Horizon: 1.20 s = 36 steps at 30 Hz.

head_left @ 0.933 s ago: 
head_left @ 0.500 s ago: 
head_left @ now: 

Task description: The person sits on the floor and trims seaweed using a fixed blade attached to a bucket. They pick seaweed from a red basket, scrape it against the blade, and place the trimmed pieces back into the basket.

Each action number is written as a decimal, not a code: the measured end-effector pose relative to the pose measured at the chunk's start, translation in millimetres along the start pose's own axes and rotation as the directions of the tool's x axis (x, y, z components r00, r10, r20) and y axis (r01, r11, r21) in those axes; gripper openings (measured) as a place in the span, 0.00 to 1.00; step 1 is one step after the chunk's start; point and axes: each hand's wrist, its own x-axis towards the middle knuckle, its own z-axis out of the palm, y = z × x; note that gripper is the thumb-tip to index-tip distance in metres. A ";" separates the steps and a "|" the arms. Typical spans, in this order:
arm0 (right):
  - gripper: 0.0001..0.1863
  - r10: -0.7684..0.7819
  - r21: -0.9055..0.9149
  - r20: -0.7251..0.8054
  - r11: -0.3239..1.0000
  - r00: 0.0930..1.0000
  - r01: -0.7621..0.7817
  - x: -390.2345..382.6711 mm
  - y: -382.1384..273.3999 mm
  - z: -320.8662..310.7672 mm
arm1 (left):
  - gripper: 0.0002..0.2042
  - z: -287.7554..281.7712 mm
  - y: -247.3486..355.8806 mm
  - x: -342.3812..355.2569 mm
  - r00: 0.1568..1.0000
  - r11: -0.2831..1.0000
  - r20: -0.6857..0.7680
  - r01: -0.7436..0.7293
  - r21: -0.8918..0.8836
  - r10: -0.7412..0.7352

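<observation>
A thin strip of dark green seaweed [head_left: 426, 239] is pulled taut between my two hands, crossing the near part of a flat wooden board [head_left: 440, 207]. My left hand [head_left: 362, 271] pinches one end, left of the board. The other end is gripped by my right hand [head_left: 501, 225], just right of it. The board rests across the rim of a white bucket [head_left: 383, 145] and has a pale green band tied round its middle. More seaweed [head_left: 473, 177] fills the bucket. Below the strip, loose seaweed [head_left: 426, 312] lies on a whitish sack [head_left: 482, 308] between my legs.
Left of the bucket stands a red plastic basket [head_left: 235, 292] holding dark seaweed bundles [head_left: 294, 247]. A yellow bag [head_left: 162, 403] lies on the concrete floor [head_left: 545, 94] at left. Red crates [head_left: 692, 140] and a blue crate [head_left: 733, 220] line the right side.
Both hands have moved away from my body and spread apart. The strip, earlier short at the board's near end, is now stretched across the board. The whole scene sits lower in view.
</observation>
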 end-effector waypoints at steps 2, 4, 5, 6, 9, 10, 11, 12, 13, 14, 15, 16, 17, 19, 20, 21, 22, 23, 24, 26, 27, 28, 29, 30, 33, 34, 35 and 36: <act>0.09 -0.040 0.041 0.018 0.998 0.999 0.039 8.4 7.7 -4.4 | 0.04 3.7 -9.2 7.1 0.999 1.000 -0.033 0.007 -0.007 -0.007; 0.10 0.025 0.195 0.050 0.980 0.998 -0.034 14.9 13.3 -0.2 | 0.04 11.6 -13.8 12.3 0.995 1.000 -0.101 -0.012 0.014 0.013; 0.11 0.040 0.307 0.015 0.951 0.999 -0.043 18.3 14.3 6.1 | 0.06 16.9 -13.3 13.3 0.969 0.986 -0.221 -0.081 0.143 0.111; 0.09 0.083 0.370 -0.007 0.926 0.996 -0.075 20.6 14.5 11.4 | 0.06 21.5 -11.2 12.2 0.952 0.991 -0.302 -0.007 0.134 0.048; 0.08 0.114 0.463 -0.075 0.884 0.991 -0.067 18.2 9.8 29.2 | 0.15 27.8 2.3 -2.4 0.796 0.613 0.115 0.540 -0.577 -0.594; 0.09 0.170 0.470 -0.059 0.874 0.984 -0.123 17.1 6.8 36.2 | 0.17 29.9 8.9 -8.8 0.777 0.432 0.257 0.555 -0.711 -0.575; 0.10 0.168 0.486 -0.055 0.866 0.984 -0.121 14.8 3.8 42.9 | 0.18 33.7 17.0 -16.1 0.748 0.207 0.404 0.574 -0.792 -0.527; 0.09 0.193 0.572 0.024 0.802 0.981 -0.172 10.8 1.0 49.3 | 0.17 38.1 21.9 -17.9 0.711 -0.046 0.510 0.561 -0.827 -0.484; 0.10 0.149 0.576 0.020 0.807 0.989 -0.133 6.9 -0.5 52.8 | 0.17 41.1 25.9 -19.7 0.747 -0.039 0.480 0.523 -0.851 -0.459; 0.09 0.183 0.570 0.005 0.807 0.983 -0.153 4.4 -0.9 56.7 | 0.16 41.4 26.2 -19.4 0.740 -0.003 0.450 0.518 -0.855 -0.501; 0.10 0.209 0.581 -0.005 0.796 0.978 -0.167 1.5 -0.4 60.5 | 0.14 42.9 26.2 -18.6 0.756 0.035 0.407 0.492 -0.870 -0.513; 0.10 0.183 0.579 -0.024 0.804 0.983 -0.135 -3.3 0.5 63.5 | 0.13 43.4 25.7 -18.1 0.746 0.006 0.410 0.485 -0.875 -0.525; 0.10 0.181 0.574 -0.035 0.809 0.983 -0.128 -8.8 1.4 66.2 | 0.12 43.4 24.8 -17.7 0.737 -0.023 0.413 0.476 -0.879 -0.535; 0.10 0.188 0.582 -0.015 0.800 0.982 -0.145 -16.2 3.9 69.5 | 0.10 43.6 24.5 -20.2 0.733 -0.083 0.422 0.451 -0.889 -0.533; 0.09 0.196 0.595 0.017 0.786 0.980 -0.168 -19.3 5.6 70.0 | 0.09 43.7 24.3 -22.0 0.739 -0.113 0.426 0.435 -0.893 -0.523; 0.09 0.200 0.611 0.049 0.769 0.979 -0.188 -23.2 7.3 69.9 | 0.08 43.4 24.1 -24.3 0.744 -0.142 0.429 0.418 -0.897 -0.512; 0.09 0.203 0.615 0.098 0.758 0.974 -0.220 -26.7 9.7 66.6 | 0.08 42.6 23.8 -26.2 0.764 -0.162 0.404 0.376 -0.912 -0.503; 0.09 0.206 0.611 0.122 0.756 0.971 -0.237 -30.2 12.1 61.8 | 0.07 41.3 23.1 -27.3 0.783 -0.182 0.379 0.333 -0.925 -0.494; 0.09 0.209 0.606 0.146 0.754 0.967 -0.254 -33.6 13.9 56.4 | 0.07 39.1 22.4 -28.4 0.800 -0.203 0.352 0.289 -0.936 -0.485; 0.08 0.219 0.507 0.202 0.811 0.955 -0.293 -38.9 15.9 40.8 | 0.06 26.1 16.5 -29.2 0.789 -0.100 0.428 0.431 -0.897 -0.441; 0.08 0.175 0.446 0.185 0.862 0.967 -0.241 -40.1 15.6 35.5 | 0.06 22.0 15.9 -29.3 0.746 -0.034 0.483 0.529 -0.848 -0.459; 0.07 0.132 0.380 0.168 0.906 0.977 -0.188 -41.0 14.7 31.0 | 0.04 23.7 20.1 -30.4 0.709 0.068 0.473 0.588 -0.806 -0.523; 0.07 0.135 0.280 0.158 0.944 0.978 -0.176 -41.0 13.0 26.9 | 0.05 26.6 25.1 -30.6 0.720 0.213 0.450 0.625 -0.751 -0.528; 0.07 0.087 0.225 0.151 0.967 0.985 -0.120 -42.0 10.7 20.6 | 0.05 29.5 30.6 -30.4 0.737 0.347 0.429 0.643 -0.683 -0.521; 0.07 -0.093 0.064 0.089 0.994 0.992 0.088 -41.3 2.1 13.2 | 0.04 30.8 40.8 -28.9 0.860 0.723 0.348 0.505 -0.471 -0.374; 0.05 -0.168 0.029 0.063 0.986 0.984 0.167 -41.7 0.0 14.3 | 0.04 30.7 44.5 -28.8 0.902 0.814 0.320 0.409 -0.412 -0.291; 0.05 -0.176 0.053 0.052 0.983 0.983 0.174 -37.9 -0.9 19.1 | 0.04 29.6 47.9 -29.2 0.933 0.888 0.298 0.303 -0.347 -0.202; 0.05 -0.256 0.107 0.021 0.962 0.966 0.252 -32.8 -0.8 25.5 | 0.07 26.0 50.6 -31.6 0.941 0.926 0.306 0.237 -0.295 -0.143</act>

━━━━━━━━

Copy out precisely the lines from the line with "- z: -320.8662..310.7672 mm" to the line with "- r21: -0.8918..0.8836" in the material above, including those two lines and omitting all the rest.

**THE ANSWER:**
  - z: -320.8662..310.7672 mm
arm1 (left):
  - gripper: 0.0002..0.2042
  - z: -287.7554..281.7712 mm
  - y: -247.3486..355.8806 mm
  - x: -342.3812..355.2569 mm
  - r00: 0.1568..1.0000
  - r11: -0.2831..1.0000
  - r20: -0.6857..0.7680
  - r01: -0.7436..0.7293
  - r21: -0.8918..0.8836

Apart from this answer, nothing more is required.